Mendel used approximately 4800 tons of stone for the Campus Two project, creating a unique mix of sandstone and bluestone sourced from ten different quarry sites in Pennsylvania and New York.

According to John Cuningham, principal of Cuningham Group Architects, “A very important thing was that the craftsman helped develop the detailed work. The stonework around the windows and corners is beautiful. Mark worked closely with the quarry—it is a unique mixture of stone. He came out here and laid stone and taught the local masons what was peculiar to the stone and how to be careful.” Comments from the jurors of the Tucker Design Award summed it up: “Masterful application of traditional stone veneer in a way that brings richness to the surrounding environment while connecting the building to its place. Great use of both natural cleft face and cut stone to exemplify openings and connection from inside to out.”
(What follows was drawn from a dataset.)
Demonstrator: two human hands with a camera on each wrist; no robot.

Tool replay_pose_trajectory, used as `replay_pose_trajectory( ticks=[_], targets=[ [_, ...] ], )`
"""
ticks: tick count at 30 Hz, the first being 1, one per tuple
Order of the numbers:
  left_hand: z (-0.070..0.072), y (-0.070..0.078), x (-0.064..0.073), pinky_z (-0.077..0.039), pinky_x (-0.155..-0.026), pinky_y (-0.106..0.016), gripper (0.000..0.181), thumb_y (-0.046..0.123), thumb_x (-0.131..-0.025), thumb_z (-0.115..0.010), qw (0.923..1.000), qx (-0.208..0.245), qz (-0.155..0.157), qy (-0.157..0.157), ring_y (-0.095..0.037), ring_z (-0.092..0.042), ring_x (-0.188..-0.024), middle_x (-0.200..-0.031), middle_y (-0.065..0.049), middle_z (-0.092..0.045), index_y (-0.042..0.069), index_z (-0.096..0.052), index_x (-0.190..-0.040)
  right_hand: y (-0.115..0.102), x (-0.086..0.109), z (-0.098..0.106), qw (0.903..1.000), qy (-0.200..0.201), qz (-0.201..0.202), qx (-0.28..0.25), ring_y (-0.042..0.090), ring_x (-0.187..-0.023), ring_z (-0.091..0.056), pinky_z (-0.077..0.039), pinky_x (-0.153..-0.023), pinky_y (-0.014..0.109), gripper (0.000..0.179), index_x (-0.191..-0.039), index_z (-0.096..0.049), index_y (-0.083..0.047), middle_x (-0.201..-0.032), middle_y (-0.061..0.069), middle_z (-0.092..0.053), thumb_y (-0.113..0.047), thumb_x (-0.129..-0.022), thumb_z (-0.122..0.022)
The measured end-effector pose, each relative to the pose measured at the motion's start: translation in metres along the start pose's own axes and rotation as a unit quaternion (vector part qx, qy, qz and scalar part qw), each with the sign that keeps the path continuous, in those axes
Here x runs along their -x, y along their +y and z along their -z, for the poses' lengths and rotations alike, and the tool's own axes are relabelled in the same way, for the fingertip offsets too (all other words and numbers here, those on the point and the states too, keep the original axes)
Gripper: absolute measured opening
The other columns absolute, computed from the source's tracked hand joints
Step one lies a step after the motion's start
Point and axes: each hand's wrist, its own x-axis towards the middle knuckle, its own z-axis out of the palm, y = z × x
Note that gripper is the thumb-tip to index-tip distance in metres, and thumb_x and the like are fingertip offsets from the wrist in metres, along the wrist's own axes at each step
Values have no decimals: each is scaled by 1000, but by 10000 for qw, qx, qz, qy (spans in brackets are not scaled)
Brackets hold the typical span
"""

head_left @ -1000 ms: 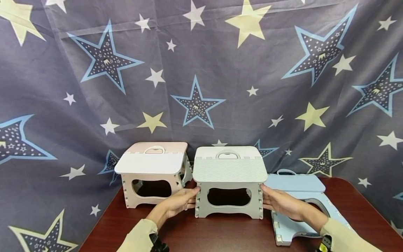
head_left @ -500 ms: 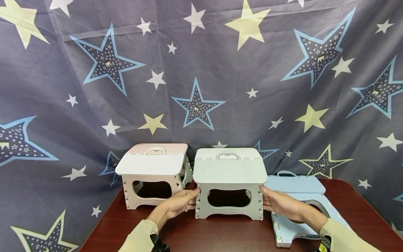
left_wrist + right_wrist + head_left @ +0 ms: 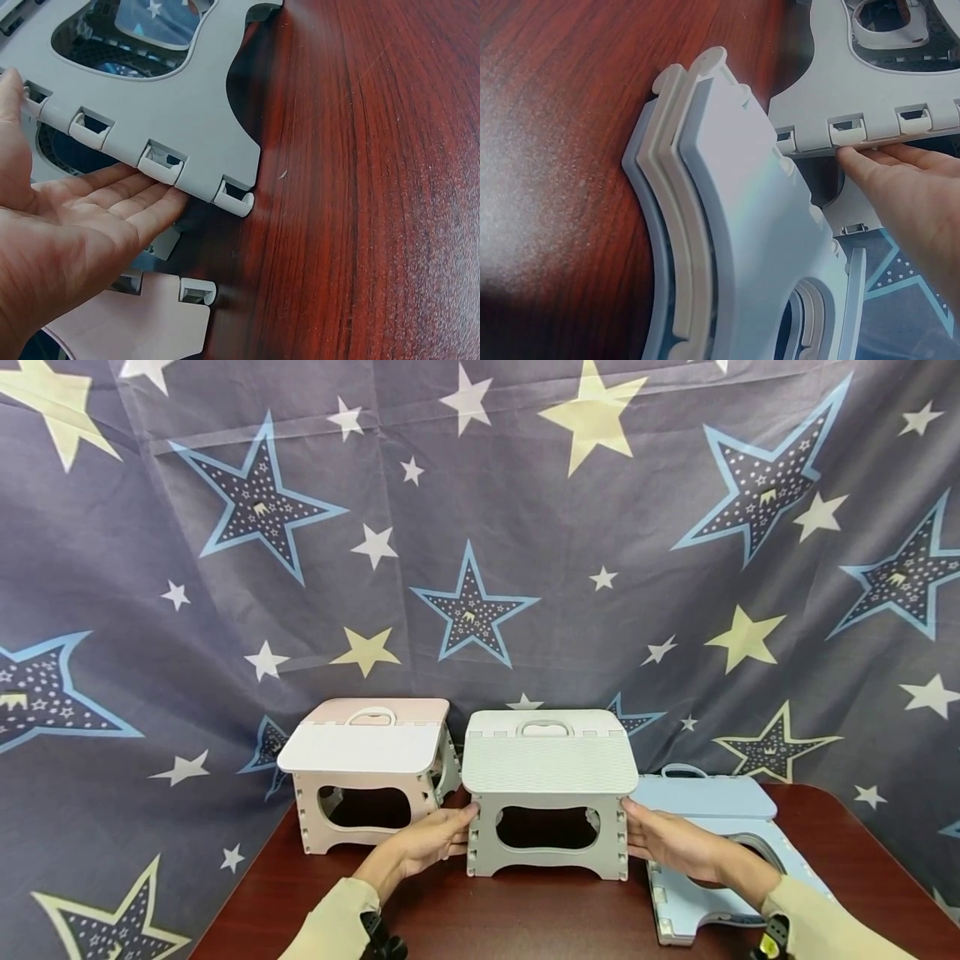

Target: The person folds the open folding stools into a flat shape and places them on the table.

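A folding step stool (image 3: 549, 835), grey-green with a white rear top half, stands unfolded in mid-table in the head view. My left hand (image 3: 427, 843) touches its left side, thumb at the front corner. In the left wrist view, the fingers (image 3: 124, 196) of that hand lie nearly straight against the stool's hinged edge. On the opposite side my right hand (image 3: 675, 843) touches the stool. The right wrist view shows straight fingers (image 3: 900, 159) along the hinged edge there. The far fingertips of the right hand are partly hidden.
Left of it stands an unfolded pink and white stool (image 3: 360, 750), close behind my left hand. A folded light-blue stool (image 3: 697, 906) lies flat under my right forearm. All rest on the dark red wooden table (image 3: 480, 927), before a star-patterned curtain (image 3: 570, 568).
The head view has shifted very slightly. Both hands and the stools keep their places.
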Motion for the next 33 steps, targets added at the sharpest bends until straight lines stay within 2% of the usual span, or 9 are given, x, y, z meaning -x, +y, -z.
replay_pose_trajectory(
  ticks=[8,17,25,33],
  targets=[
    [-1,2,0,-27,-122,-57,81,49,-109,-40,10000,-26,15,-72,-46,-32,-148,-158,-34,-33,-16,-21,-153,0,-1,0,9999,25,-90,-83,52,-151,2,-12,-124,58,86,-153,15,13,-162,34,13,-55,-109,-14],
    [-1,3,1,-25,-122,-58,84,50,-109,-38,9999,-61,8,-151,-48,-28,-149,-159,-35,-28,-17,-16,-154,-1,0,-1,9998,30,-110,-162,51,-151,6,-9,-124,60,86,-153,20,11,-161,33,18,-55,-109,-15],
    [-2,1,0,-25,-122,-58,85,51,-108,-38,9999,-56,-8,-154,-50,-26,-149,-158,-36,-27,-18,-15,-153,-1,0,-1,9998,10,-141,-173,51,-151,7,-8,-124,60,85,-153,20,11,-161,34,18,-54,-109,-15],
    [-1,2,0,-25,-122,-58,80,49,-109,-38,9998,-45,-29,-216,-49,-29,-149,-158,-34,-33,-16,-23,-152,-1,-1,-2,9996,-6,-152,-256,51,-151,6,-8,-125,59,86,-153,18,11,-162,34,15,-55,-109,-15]
  ],
)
Epic Campus Two, Verona, Wisconsin

“I found some different stones that would work together and mixed a lot of different colors and cuts,” Mendel explained.  “The old masons weren’t fussy that every stone match; they just wanted good stones.  I mixed a sandstone in with all the bluestone.  The natural face was in the brown range but when we snapped it open it revealed a yellow and almost a blood orange/red. I think the red really makes the bluestone pop.  The quoins, the copings, the returns, the lintels, the cut stone pieces go back to the middle ages.  We even made stone scuppers to drain the flat roofs.  This project is a hybrid of contemporary design and ancient techniques.  This project is a hybrid of contemporary design and ancient techniques.  It is an old vocabulary in a 21st century story.  I think people feel an emotional power when you get stone right.”